Your task is to repeat the entries below exactly and to leave their images out.

━━━ Data listing ━━━

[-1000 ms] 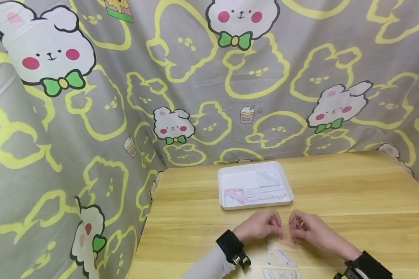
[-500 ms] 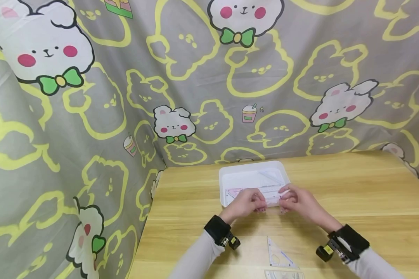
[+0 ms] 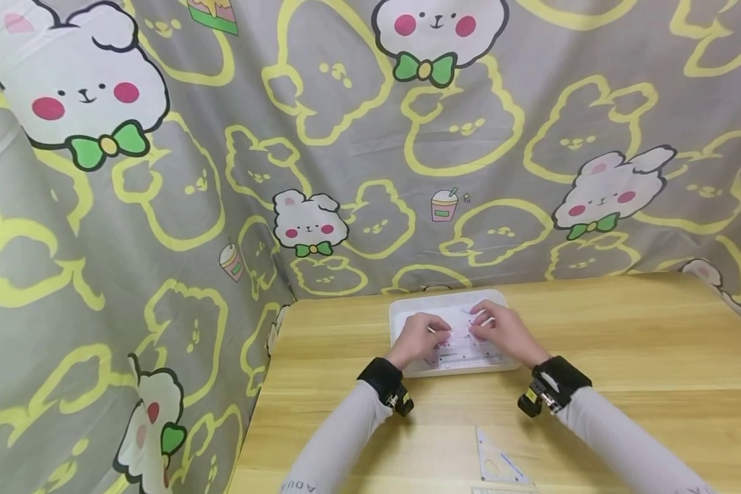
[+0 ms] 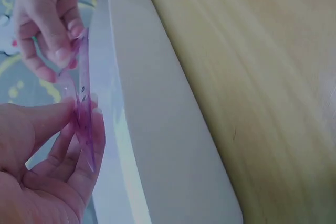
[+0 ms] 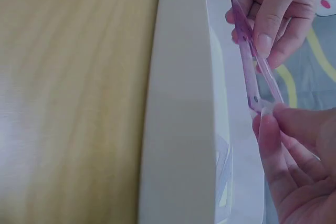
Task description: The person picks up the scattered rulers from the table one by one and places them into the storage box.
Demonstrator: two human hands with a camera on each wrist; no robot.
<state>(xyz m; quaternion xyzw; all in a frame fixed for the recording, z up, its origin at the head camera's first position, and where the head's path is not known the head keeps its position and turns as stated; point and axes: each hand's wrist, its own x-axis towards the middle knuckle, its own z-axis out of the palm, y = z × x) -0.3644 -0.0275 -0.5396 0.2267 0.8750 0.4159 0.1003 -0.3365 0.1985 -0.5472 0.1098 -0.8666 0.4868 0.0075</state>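
I see my left hand (image 3: pixel 418 337) and right hand (image 3: pixel 501 331) pinching a pink translucent ruler (image 4: pixel 83 109) lengthwise over the white tray (image 3: pixel 401 310), mid-frame; bare desk (image 3: pixel 624 343) all around.

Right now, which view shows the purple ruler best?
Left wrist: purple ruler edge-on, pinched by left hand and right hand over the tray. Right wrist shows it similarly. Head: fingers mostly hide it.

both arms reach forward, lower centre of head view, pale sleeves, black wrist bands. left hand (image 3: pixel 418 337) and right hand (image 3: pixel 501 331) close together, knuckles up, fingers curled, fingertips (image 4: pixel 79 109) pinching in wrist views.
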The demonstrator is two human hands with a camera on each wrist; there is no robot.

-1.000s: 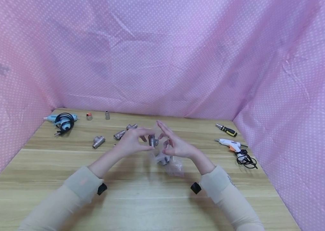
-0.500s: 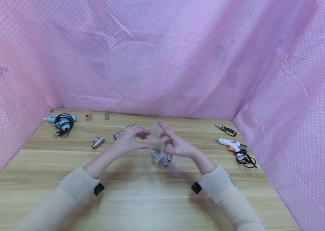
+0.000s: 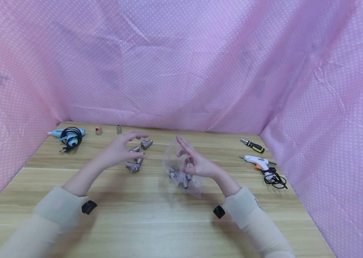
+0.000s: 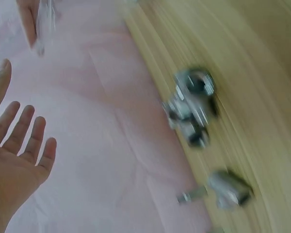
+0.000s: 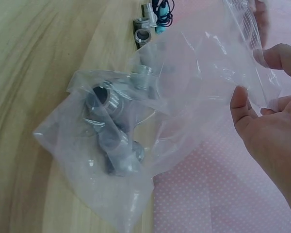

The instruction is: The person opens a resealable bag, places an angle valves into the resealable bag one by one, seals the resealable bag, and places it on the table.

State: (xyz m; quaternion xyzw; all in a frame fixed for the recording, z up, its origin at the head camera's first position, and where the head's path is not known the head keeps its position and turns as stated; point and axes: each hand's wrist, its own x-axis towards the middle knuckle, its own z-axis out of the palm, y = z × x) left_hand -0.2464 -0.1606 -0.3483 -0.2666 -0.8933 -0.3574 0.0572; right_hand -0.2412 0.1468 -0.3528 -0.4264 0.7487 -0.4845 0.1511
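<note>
My left hand (image 3: 116,151) is raised over the table, fingers spread and holding nothing. Just beyond its fingertips lies a small group of metal pipe fittings (image 3: 134,166), with another tee fitting (image 3: 146,144) behind them. In the left wrist view these fittings (image 4: 196,99) are blurred. With its fingers at the mouth, my right hand (image 3: 202,164) holds up a clear plastic bag (image 5: 194,63). Several metal fittings (image 5: 106,99) show through the film in the bag's lower part, which hangs low over the table.
A blue glue gun (image 3: 70,136) with a coiled black cord sits at the far left. Near it stand a short metal ring (image 3: 99,131) and a small metal cylinder (image 3: 119,129). At right lie a yellow-and-black screwdriver (image 3: 255,146) and a white glue gun (image 3: 259,160). Pink dotted cloth (image 3: 181,71) encloses the table.
My left hand brought a tee fitting into the bag, let go, then withdrew leftward with open fingers. My right hand has stayed nearly still with the bag.
</note>
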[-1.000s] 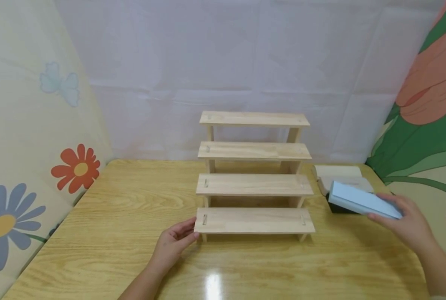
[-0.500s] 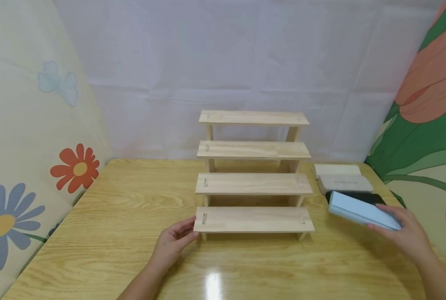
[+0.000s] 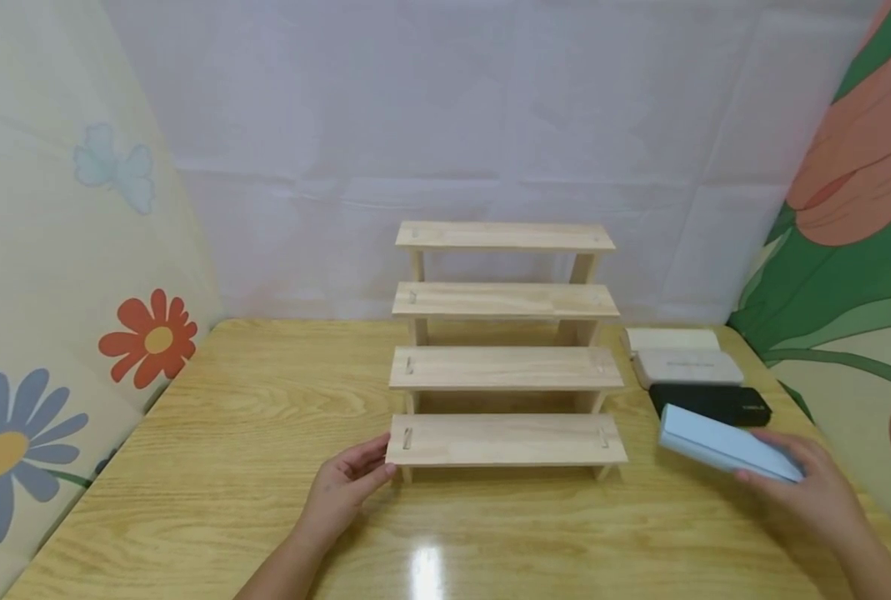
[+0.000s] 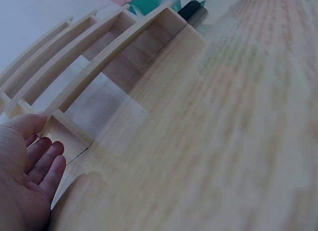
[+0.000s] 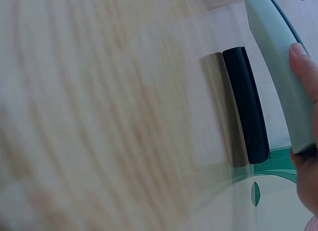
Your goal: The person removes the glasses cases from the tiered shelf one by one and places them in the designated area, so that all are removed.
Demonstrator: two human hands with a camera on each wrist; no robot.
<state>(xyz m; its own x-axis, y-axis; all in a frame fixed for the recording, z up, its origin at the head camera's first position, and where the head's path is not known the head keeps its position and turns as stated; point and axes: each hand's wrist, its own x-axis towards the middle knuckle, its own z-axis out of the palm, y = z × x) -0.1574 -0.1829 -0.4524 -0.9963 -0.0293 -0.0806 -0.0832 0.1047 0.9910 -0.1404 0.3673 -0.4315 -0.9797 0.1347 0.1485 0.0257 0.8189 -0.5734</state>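
Note:
A pale wooden four-step display stand (image 3: 507, 439) stands on the table, its steps rising toward the back. My left hand (image 3: 349, 483) holds the left end of its lowest step, thumb at the front corner and fingers along the side. In the left wrist view the thumb (image 4: 32, 124) lies against the board's end, the other fingers bent below it. My right hand (image 3: 813, 479) grips one end of a light blue glasses case (image 3: 726, 442), tilted, to the right of the stand. The right wrist view shows this case (image 5: 278, 67) raised over the table, a thumb on its side.
Behind the blue case, a black glasses case (image 3: 711, 404) lies on the wood-grain table (image 3: 265, 400). Farther back are a light grey case (image 3: 688, 368) and a cream case (image 3: 673, 340). A white cloth (image 3: 453, 125) hangs behind; flowered panels (image 3: 32, 275) flank the table.
My right hand has brought the blue glasses case toward me and lower, uncovering the black case behind it. The left hand keeps its place on the stand.

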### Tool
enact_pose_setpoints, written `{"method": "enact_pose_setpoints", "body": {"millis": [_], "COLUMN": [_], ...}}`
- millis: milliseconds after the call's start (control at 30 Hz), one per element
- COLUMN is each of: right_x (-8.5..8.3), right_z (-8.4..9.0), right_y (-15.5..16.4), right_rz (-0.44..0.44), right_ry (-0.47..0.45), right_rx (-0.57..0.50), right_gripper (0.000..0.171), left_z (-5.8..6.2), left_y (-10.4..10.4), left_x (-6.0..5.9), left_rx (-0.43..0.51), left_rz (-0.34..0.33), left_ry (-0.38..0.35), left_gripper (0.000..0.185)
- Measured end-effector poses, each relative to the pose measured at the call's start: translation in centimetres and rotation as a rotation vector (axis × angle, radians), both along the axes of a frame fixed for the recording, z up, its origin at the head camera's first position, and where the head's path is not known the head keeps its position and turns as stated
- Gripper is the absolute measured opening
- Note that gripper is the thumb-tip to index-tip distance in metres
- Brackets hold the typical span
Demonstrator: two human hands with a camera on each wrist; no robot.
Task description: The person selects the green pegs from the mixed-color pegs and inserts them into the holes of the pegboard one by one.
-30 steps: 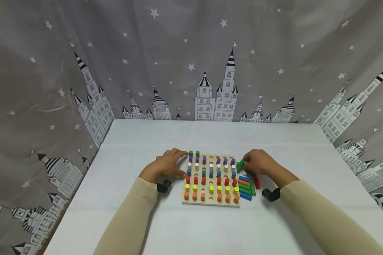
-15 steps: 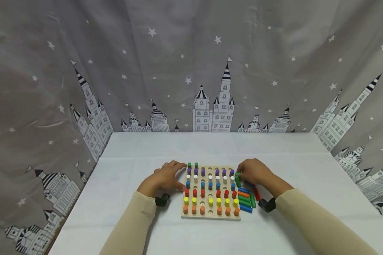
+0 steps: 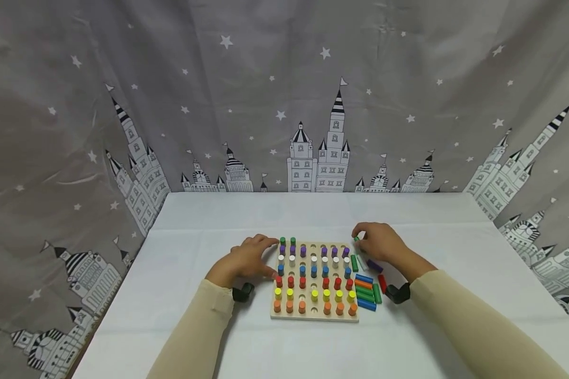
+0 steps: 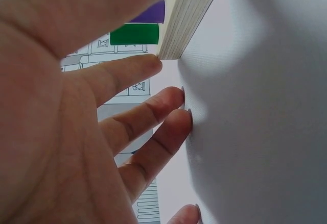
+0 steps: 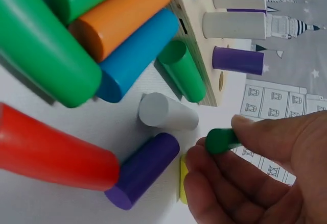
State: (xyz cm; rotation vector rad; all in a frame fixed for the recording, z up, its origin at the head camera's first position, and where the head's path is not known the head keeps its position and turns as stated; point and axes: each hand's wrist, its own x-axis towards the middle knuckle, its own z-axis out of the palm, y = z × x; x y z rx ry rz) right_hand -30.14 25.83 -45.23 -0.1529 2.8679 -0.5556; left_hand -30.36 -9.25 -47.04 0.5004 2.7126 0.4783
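Pegs fill most of our board (image 3: 314,315); some holes wait. Our right hand (image 3: 378,243) pinches a green peg (image 5: 220,140); our left hand (image 3: 248,258) rests flat, fingers straight.

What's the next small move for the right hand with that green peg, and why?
Probably carry the green peg to the next empty hole in the board's far row. The right hand pinches it beside the board's far right corner, and two green pegs already stand in that row.
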Motion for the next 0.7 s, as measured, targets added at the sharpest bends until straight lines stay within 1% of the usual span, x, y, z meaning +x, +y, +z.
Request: {"method": "enact_pose_setpoints", "body": {"millis": [133,267,433,533,700], "right_x": [-0.15,-0.15,-0.05,0.02,-0.19], "right_z": [0.05,0.06,-0.2,-0.34,-0.32], "right_y": [0.03,-0.11,0.04,0.14,-0.21], "right_rz": [-0.028,-0.062,-0.091,-0.081,-0.045], "right_ry": [0.008,0.044,0.055,0.054,0.072], "right_rx": [-0.043,-0.043,-0.023,-0.038,-0.069], "right_gripper": [0.022,0.021,0.029,0.031,0.025], "left_z": [0.05,0.16,0.07,0.0,-0.05], "left_y": [-0.03,-0.26,-0.26,-0.08,0.04], "left_x": [0.0,-0.22,-0.28,-0.22,-0.2], "left_rx": [-0.004,-0.016,-0.014,-0.009,-0.005], "left_rz": [0.003,-0.002,-0.007,-0.009,0.009], "left_ry": [-0.004,0.008,-0.004,-0.01,-0.014], "left_gripper": [0.089,0.09,0.091,0.091,0.09]}}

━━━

▸ Answer to this exercise:
[-1000 ms] 
[-500 ms] 
[+0 ms] 
[+0 ms] 
[+0 ms] 
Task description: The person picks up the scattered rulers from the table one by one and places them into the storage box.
Demonstrator: two human hands with a camera on each wrist; no robot.
<state>(xyz m; quaternion xyzw; all in a frame fixed for the recording, z up, its origin at the head camera's first position, and where the head's path is not known the head keeps its position and turns as stated; point and axes: each hand's wrist, its own x-axis towards the middle knuckle, its own z-axis out of the palm, y = z × x) -0.3644 -0.0275 -0.5396 0.2267 0.8750 0.4159 0.1003 -0.3365 0.1985 -0.5472 0.1098 -0.8666 0.4868 0.0075</state>
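I see my left hand (image 3: pixel 418 337) and right hand (image 3: pixel 501 331) pinching a pink translucent ruler (image 4: pixel 83 109) lengthwise over the white tray (image 3: pixel 401 310), mid-frame; bare desk (image 3: pixel 624 343) all around.

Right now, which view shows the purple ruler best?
Left wrist: purple ruler edge-on, pinched by left hand and right hand over the tray. Right wrist shows it similarly. Head: fingers mostly hide it.

both arms reach forward, lower centre of head view, pale sleeves, black wrist bands. left hand (image 3: pixel 418 337) and right hand (image 3: pixel 501 331) close together, knuckles up, fingers curled, fingertips (image 4: pixel 79 109) pinching in wrist views.
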The demonstrator is two human hands with a camera on each wrist; there is no robot.

-1.000s: 
-0.500s: 
+0.000s: 
+0.000s: 
+0.000s: 

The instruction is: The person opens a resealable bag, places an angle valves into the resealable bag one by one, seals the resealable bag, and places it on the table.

State: (xyz m; quaternion xyzw; all in a frame fixed for the recording, z up, its origin at the head camera's first position, and where the head's path is not known the head keeps its position and turns as stated; point and axes: each hand's wrist, its own x-axis towards the middle knuckle, its own z-axis out of the palm, y = z × x) left_hand -0.2464 -0.1606 -0.3483 -0.2666 -0.8933 -0.3574 0.0572; right_hand -0.2412 0.1468 -0.3528 -0.4264 0.7487 -0.4845 0.1511
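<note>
My left hand (image 3: 116,151) is raised over the table, fingers spread and holding nothing. Just beyond its fingertips lies a small group of metal pipe fittings (image 3: 134,166), with another tee fitting (image 3: 146,144) behind them. In the left wrist view these fittings (image 4: 196,99) are blurred. With its fingers at the mouth, my right hand (image 3: 202,164) holds up a clear plastic bag (image 5: 194,63). Several metal fittings (image 5: 106,99) show through the film in the bag's lower part, which hangs low over the table.
A blue glue gun (image 3: 70,136) with a coiled black cord sits at the far left. Near it stand a short metal ring (image 3: 99,131) and a small metal cylinder (image 3: 119,129). At right lie a yellow-and-black screwdriver (image 3: 255,146) and a white glue gun (image 3: 259,160). Pink dotted cloth (image 3: 181,71) encloses the table.
My left hand brought a tee fitting into the bag, let go, then withdrew leftward with open fingers. My right hand has stayed nearly still with the bag.
</note>
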[-1.000s] 
[-0.500s] 
[+0.000s] 
[+0.000s] 
[+0.000s] 
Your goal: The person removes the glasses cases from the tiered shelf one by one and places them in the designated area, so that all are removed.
Demonstrator: two human hands with a camera on each wrist; no robot.
<state>(xyz m; its own x-axis, y-axis; all in a frame fixed for the recording, z up, its origin at the head camera's first position, and where the head's path is not known the head keeps its position and turns as stated; point and axes: each hand's wrist, its own x-axis towards the middle knuckle, its own z-axis out of the palm, y = z × x) -0.1574 -0.1829 -0.4524 -0.9963 -0.0293 -0.0806 -0.0832 0.1047 0.9910 -0.1404 0.3673 -0.4315 -0.9797 0.1347 0.1485 0.0257 0.8189 -0.5734</state>
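Note:
A pale wooden four-step display stand (image 3: 507, 439) stands on the table, its steps rising toward the back. My left hand (image 3: 349, 483) holds the left end of its lowest step, thumb at the front corner and fingers along the side. In the left wrist view the thumb (image 4: 32, 124) lies against the board's end, the other fingers bent below it. My right hand (image 3: 813, 479) grips one end of a light blue glasses case (image 3: 726, 442), tilted, to the right of the stand. The right wrist view shows this case (image 5: 278, 67) raised over the table, a thumb on its side.
Behind the blue case, a black glasses case (image 3: 711, 404) lies on the wood-grain table (image 3: 265, 400). Farther back are a light grey case (image 3: 688, 368) and a cream case (image 3: 673, 340). A white cloth (image 3: 453, 125) hangs behind; flowered panels (image 3: 32, 275) flank the table.
My right hand has brought the blue glasses case toward me and lower, uncovering the black case behind it. The left hand keeps its place on the stand.
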
### Tool
enact_pose_setpoints, written `{"method": "enact_pose_setpoints", "body": {"millis": [_], "COLUMN": [_], ...}}`
- millis: milliseconds after the call's start (control at 30 Hz), one per element
- COLUMN is each of: right_x (-8.5..8.3), right_z (-8.4..9.0), right_y (-15.5..16.4), right_rz (-0.44..0.44), right_ry (-0.47..0.45), right_rx (-0.57..0.50), right_gripper (0.000..0.171), left_z (-5.8..6.2), left_y (-10.4..10.4), left_x (-6.0..5.9), left_rx (-0.43..0.51), left_rz (-0.34..0.33), left_ry (-0.38..0.35), left_gripper (0.000..0.185)
- Measured end-effector poses, each relative to the pose measured at the call's start: translation in centimetres and rotation as a rotation vector (axis × angle, radians), both along the axes of a frame fixed for the recording, z up, its origin at the head camera's first position, and where the head's path is not known the head keeps its position and turns as stated
- Gripper is the absolute measured opening
- Note that gripper is the thumb-tip to index-tip distance in metres
- Brackets hold the typical span
Demonstrator: two human hands with a camera on each wrist; no robot.
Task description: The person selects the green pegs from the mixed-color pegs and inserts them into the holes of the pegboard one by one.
-30 steps: 
-15 steps: 
+0 steps: 
+0 steps: 
+0 steps: 
State: (xyz cm; rotation vector rad; all in a frame fixed for the recording, z up, its origin at the head camera's first position, and where the head's path is not known the head keeps its position and turns as stated; point and axes: each hand's wrist, its own x-axis towards the middle knuckle, its own z-axis out of the palm, y = z × x; x y z rx ry rz) right_hand -30.14 25.83 -45.23 -0.1529 2.8679 -0.5556; left_hand -30.36 -9.25 -47.04 0.5004 2.7126 0.4783
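Pegs fill most of our board (image 3: 314,315); some holes wait. Our right hand (image 3: 378,243) pinches a green peg (image 5: 220,140); our left hand (image 3: 248,258) rests flat, fingers straight.

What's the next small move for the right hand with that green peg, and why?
Probably carry the green peg to the next empty hole in the board's far row. The right hand pinches it beside the board's far right corner, and two green pegs already stand in that row.
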Motion for the next 0.7 s, as measured, targets added at the sharpest bends until straight lines stay within 1% of the usual span, x, y, z meaning +x, +y, +z.
Request: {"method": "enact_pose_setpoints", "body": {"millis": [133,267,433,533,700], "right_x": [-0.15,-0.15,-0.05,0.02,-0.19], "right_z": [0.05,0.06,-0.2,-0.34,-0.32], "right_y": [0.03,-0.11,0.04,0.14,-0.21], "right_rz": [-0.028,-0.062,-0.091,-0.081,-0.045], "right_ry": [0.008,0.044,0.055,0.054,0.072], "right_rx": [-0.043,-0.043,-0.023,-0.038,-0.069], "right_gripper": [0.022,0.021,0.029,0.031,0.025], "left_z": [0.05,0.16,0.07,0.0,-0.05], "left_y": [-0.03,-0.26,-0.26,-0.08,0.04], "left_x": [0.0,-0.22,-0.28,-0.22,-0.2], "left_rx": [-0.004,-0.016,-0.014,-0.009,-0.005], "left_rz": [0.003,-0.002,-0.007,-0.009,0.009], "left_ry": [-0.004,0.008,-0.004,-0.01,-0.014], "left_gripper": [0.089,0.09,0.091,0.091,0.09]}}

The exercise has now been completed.